:: Task requirements ::
The output has to be the full set of records, reproduced exactly, minus any picture.
-- Opening Marker --
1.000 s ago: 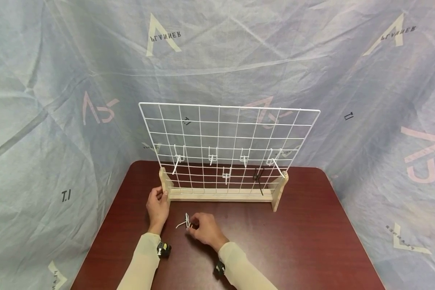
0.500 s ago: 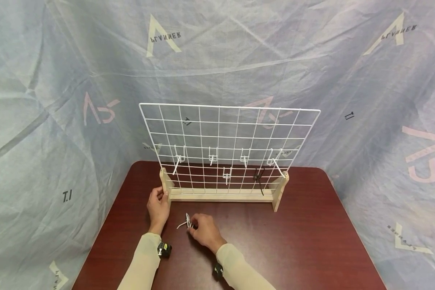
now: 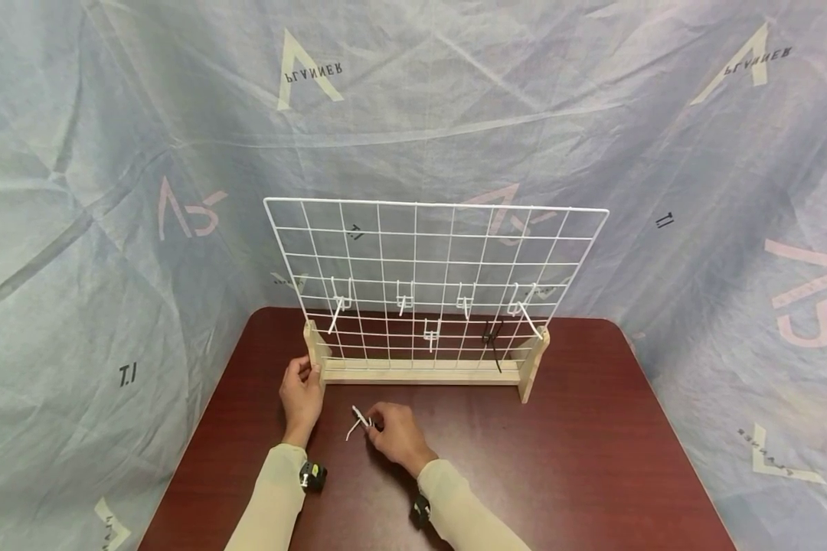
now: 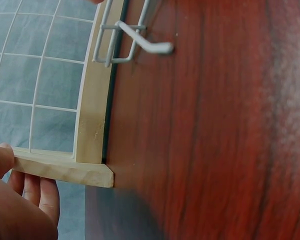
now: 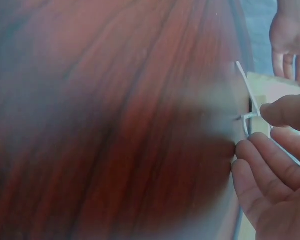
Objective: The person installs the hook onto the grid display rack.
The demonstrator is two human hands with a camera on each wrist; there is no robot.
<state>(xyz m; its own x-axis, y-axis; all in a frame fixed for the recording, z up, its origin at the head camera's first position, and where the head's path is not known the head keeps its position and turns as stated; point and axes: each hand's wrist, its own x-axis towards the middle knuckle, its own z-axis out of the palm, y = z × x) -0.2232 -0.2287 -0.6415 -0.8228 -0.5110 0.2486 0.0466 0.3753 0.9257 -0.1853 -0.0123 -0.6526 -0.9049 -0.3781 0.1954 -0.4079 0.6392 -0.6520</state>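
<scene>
A white wire grid rack [image 3: 416, 263] stands in a pale wooden base, with several white hooks and one black hook [image 3: 491, 335] hanging on it. My left hand [image 3: 301, 394] grips the rack's left wooden end piece [image 4: 65, 170], thumb on one side and fingers on the other. In front of the base, my right hand [image 3: 397, 435] pinches a white wire hook [image 3: 361, 417] between thumb and fingers, above the table. The left wrist view shows that hook's bent prong and wire frame close by; my right fingers [image 5: 262, 170] cover part of it in the right wrist view.
The dark red tabletop [image 3: 579, 459] reaches out on both sides of the rack. Grey printed cloth [image 3: 413, 115] hangs behind and at the sides. The right wooden end piece [image 3: 534, 366] juts toward the front.
The hook in my right hand has turned, its prong swinging from pointing left to pointing down toward the front. My left hand keeps its place on the wooden end piece.
</scene>
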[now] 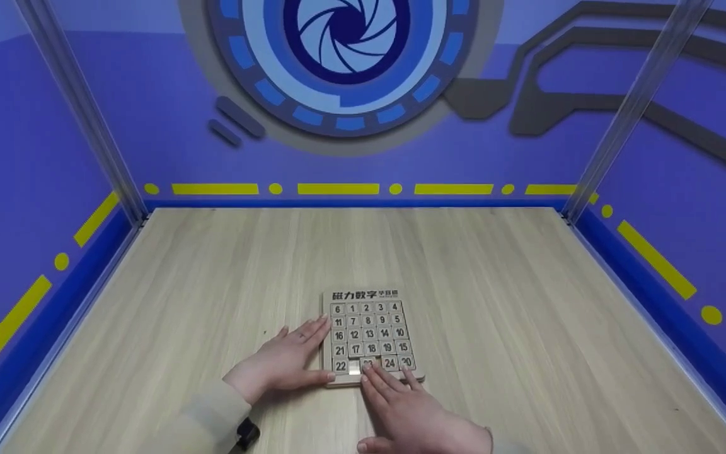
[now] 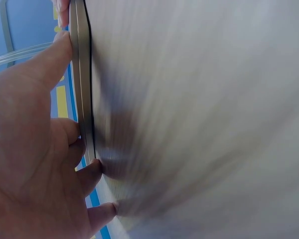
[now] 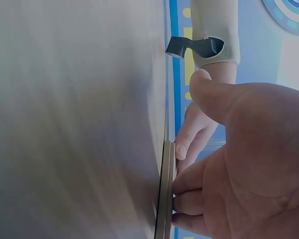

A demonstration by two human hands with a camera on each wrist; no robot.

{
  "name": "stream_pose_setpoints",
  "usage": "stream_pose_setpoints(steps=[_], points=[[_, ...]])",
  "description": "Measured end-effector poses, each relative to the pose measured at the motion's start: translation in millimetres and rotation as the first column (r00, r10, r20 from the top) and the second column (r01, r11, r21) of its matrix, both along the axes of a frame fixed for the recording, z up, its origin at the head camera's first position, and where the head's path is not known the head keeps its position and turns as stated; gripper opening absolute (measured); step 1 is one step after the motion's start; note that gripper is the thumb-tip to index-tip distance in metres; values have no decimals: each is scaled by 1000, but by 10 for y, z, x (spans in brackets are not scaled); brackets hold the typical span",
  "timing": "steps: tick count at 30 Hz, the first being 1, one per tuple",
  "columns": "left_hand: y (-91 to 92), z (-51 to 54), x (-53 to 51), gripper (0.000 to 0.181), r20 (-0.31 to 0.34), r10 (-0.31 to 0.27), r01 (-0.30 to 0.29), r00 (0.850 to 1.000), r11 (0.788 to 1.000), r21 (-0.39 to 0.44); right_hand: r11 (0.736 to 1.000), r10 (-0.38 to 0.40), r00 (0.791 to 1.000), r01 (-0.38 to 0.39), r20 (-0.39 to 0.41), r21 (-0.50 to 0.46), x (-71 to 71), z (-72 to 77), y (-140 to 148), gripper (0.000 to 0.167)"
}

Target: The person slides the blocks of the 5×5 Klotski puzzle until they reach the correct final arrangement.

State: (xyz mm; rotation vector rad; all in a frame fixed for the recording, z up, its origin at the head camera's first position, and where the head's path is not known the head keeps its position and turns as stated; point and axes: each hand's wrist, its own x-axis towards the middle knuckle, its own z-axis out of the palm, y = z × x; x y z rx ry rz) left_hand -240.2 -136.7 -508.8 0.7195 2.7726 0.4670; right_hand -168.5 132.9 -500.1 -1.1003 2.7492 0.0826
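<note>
A number slide puzzle (image 1: 363,379) lies flat on the wooden table, its numbered tiles in rows. In the bottom row a bare gap shows between tile 22 (image 1: 340,366) and the tile under the right fingertips, which looks like 23 (image 1: 365,363). My left hand (image 1: 284,360) rests along the puzzle's left side, fingers at the edge and thumb by the near left corner. My right hand (image 1: 404,407) reaches over the near edge with extended fingers touching the bottom-row tiles. In the right wrist view, its fingertips (image 3: 182,201) meet the puzzle's face; the thumb stands away.
The wooden table (image 1: 212,271) extends around the puzzle. Blue printed panels (image 1: 350,167) with yellow marks stand behind and at both sides, joined by clear corner posts (image 1: 628,94). A black band (image 1: 248,434) is at the left wrist.
</note>
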Motion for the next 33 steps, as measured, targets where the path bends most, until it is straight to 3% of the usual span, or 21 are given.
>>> stream_pose_setpoints(steps=[6, 16, 28, 33], points=[[5, 8, 6, 99, 0, -1, 1, 1000, 1000, 10, 1000, 7, 1000, -7, -18, -11, 2, -11, 80, 102], [-3, 3, 1, 100, 2, 0, 0, 1000, 1000, 3, 998, -26, 999, 29, 46, -63, 15, 46, 43, 104], [-10, -13, -3, 102, -11, -13, 13, 1000, 1000, -15, 993, 60, 997, -54, 55, -103, -63, 0, -240, 104], [-6, -10, -3, 102, -21, -14, 14, 1000, 1000, -12, 991, 87, 996, -84, 24, -106, -76, -33, -262, 102]])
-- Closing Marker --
:: Result ::
1.000 s ago: 
0.500 s ago: 
now: 
now: 
now: 
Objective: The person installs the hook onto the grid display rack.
The demonstrator is two human hands with a camera on each wrist; there is no robot.
<state>(xyz m; its own x-axis, y-axis; all in a frame fixed for the recording, z up, its origin at the head camera's first position, and where the head's path is not known the head keeps its position and turns as stated; point and axes: each hand's wrist, its own x-axis towards the middle knuckle, its own z-axis out of the palm, y = z × x) -0.2232 -0.2287 -0.6415 -0.8228 -0.5110 0.2486 0.0466 0.3753 0.9257 -0.1853 -0.0123 -0.6526 -0.9049 -0.3781 0.1954 -0.4079 0.6392 -0.6520</state>
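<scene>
A white wire grid rack [image 3: 416, 263] stands in a pale wooden base, with several white hooks and one black hook [image 3: 491, 335] hanging on it. My left hand [image 3: 301, 394] grips the rack's left wooden end piece [image 4: 65, 170], thumb on one side and fingers on the other. In front of the base, my right hand [image 3: 397, 435] pinches a white wire hook [image 3: 361, 417] between thumb and fingers, above the table. The left wrist view shows that hook's bent prong and wire frame close by; my right fingers [image 5: 262, 170] cover part of it in the right wrist view.
The dark red tabletop [image 3: 579, 459] reaches out on both sides of the rack. Grey printed cloth [image 3: 413, 115] hangs behind and at the sides. The right wooden end piece [image 3: 534, 366] juts toward the front.
The hook in my right hand has turned, its prong swinging from pointing left to pointing down toward the front. My left hand keeps its place on the wooden end piece.
</scene>
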[now] 
[now] 
[now] 

A demonstration by two human hands with a camera on each wrist; no robot.

{
  "name": "stream_pose_setpoints",
  "usage": "stream_pose_setpoints(steps=[_], points=[[_, ...]])",
  "description": "Measured end-effector poses, each relative to the pose measured at the motion's start: translation in millimetres and rotation as the first column (r00, r10, r20 from the top) and the second column (r01, r11, r21) of its matrix, both along the axes of a frame fixed for the recording, z up, its origin at the head camera's first position, and where the head's path is not known the head keeps its position and turns as stated; gripper opening absolute (measured); step 1 is one step after the motion's start; note that gripper is the thumb-tip to index-tip distance in metres; values have no decimals: each is scaled by 1000, but by 10 for y, z, x (spans in brackets are not scaled); brackets hold the typical span",
  "timing": "steps: tick count at 30 Hz, the first being 1, one per tuple",
  "columns": "left_hand: y (-91 to 92), z (-51 to 54), x (-53 to 51), gripper (0.000 to 0.181), r20 (-0.31 to 0.34), r10 (-0.31 to 0.27), r01 (-0.30 to 0.29), r00 (0.850 to 1.000), r11 (0.788 to 1.000), r21 (-0.39 to 0.44); right_hand: r11 (0.736 to 1.000), r10 (-0.38 to 0.40), r00 (0.791 to 1.000), r01 (-0.38 to 0.39), r20 (-0.39 to 0.41), r21 (-0.50 to 0.46), x (-71 to 71), z (-72 to 77), y (-140 to 148), gripper (0.000 to 0.167)"
}

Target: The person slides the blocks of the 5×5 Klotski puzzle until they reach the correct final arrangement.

State: (xyz mm; rotation vector rad; all in a frame fixed for the recording, z up, its origin at the head camera's first position, and where the head's path is not known the head keeps its position and turns as stated; point and axes: each hand's wrist, its own x-axis towards the middle knuckle, its own z-axis out of the palm, y = z × x; x y z rx ry rz) left_hand -240.2 -136.7 -508.8 0.7195 2.7726 0.4670; right_hand -168.5 132.9 -500.1 -1.1003 2.7492 0.0826
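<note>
A number slide puzzle (image 1: 363,379) lies flat on the wooden table, its numbered tiles in rows. In the bottom row a bare gap shows between tile 22 (image 1: 340,366) and the tile under the right fingertips, which looks like 23 (image 1: 365,363). My left hand (image 1: 284,360) rests along the puzzle's left side, fingers at the edge and thumb by the near left corner. My right hand (image 1: 404,407) reaches over the near edge with extended fingers touching the bottom-row tiles. In the right wrist view, its fingertips (image 3: 182,201) meet the puzzle's face; the thumb stands away.
The wooden table (image 1: 212,271) extends around the puzzle. Blue printed panels (image 1: 350,167) with yellow marks stand behind and at both sides, joined by clear corner posts (image 1: 628,94). A black band (image 1: 248,434) is at the left wrist.
</note>
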Motion for the next 33 steps, as measured, targets where the path bends most, until it is straight to 3% of the usual span, or 21 are given.
>>> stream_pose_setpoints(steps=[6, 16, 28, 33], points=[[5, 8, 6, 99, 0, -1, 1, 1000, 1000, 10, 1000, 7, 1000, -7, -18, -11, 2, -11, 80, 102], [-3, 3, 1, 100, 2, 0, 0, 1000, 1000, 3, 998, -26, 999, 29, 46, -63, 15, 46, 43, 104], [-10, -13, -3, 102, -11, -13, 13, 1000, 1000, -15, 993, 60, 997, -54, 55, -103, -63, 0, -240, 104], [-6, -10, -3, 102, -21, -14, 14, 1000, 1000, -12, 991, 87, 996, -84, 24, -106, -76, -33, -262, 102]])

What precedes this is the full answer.